OAKLAND//POLICE SHAKE-UP | Oakland Police Howard Jordan is out. Acting Chief Anthony Toribio is now a captain. So, who’s next? On Friday, Sean Whent became Oakland’s third police chief in just over the last 48 hours.

The dizzying turn of events leaves in its wake a major shakeup at the beleaguered and short-staff department more wide-ranging than just a change at the top.

Interim Oakland Police Chief
Sean Whent.

Whent, a 17-year veteran of the force, is a former chief of the department’s risk management team. He also worked closely with auditing reforms in the Negotiated Settlement Agreement (NSA) at the heart of the current instability at OPD due to its reluctance to conform with the court-ordered reforms that followed the 2003 Riders police corruption case.

When asked by a reporter at a press conference this morning in Oakland if Whent is ready to be chief, he replied, “absolutely.” He added having no thoughts yet on whether he will pursue the job permanently.

Oakland Mayor Jean Quan said her administration will quickly look to fill the position through a national search, but did not exclude potential candidates in Northern California.

Despite nagging question over whether the changes this week that began with Jordan’s abrupt medical retirement last Wednesday morning was made the by recently appointed compliance officer Thomas Frazier, Quan dodged the question Friday as she did two days prior.

“We own the decision to appoint Sean Whent,” Quan said, also acknowledging Oakland City Administrator Deanna Santana in the decision-making process. Although, Quan was non-committal on whether the moves today were Frazier’s call,  she stated a belief hiring power in the NSA rests with the city. However, she acknowledged any person chosen would have to be able to work with the compliance officer and federal monitor.

Toribio, who was seemingly thrust into the limelight two days ago, said Friday, he voluntarily stepped down to become captain under Whent. “It was a personal decision,” Toribio said. “It was as simple as that.” In early comments Friday, Santana was blunter, saying, Toribio “did not want to be chief.”

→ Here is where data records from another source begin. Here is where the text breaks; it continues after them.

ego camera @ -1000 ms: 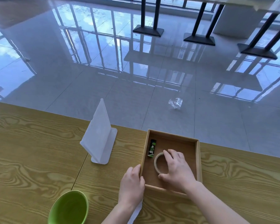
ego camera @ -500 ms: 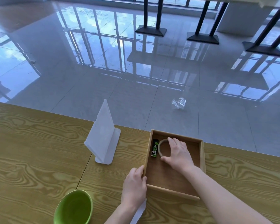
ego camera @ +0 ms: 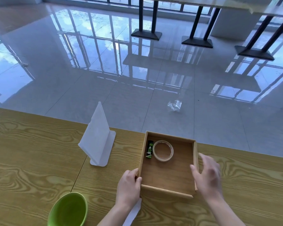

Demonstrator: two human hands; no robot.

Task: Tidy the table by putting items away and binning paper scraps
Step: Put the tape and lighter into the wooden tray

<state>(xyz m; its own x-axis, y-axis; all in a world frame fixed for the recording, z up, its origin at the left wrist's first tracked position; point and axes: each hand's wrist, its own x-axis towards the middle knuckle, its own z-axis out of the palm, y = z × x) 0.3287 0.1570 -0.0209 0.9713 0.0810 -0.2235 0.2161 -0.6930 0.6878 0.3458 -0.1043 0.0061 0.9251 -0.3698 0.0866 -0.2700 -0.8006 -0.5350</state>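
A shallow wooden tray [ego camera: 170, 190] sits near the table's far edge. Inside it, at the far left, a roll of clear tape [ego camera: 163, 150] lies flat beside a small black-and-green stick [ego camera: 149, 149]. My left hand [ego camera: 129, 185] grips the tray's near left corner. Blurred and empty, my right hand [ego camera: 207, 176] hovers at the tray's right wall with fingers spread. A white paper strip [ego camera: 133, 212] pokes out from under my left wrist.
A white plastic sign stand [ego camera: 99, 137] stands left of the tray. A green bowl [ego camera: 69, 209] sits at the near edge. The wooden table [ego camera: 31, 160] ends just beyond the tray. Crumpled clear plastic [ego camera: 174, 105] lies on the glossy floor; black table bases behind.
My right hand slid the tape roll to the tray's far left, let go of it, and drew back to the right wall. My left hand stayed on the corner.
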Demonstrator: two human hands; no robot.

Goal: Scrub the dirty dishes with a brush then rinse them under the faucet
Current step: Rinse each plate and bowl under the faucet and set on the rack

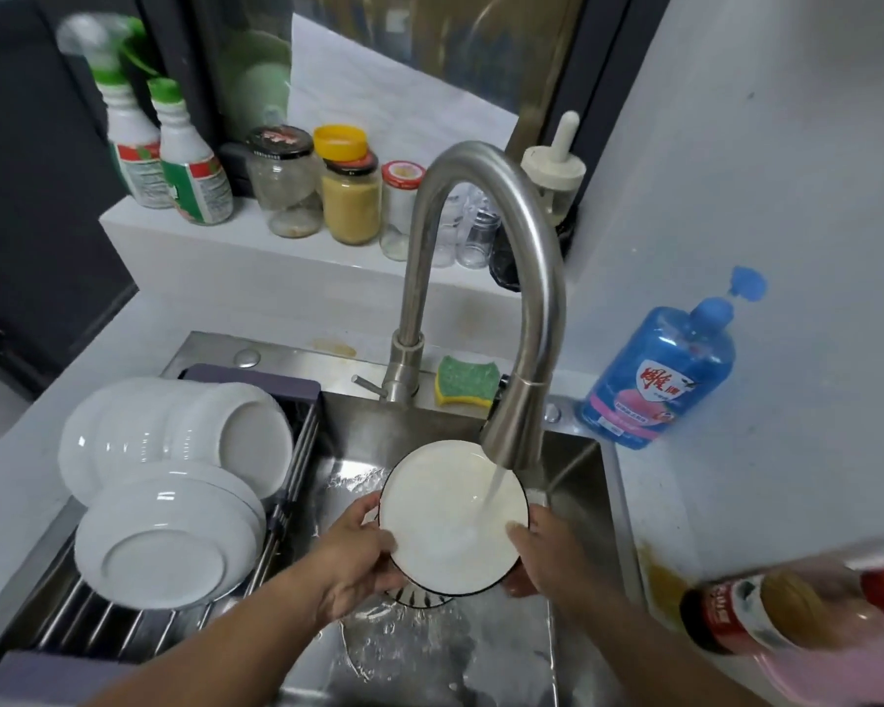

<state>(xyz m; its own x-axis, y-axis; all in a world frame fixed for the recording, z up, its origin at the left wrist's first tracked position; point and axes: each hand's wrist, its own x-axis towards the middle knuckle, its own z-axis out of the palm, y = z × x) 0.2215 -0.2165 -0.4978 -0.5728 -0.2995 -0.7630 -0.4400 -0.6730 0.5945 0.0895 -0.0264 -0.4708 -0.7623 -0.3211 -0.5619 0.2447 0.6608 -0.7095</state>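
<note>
Head view, white black-rimmed bowl [445, 523] gripped by both hands, under faucet [486, 278] stream

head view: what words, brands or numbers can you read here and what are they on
"雕": large red character on the white shield of the blue pump bottle; the smaller print under it is too blurred to read.
Near green-capped bottle: printed label, unreadable.
Far green-capped bottle: printed label, unreadable.
Black jar lid and red jar lid: marks too blurred to read.
Red-labelled bottle: blurred, unreadable.
</note>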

The changes at the top come at a time when federal officials are applying intense pressure on the department to implement reforms, in addition, to independent consultants like William Bratton calling for changes to how OPD conducts its business.

Quan expressed confidence the new group of leaders at OPD are already steeped in the proposed changes in policing advocated by Bratton and will quickly succeed. While noting OPD’s had a “weak bench,” Quan declared, “This is a better group than we had a year ago.”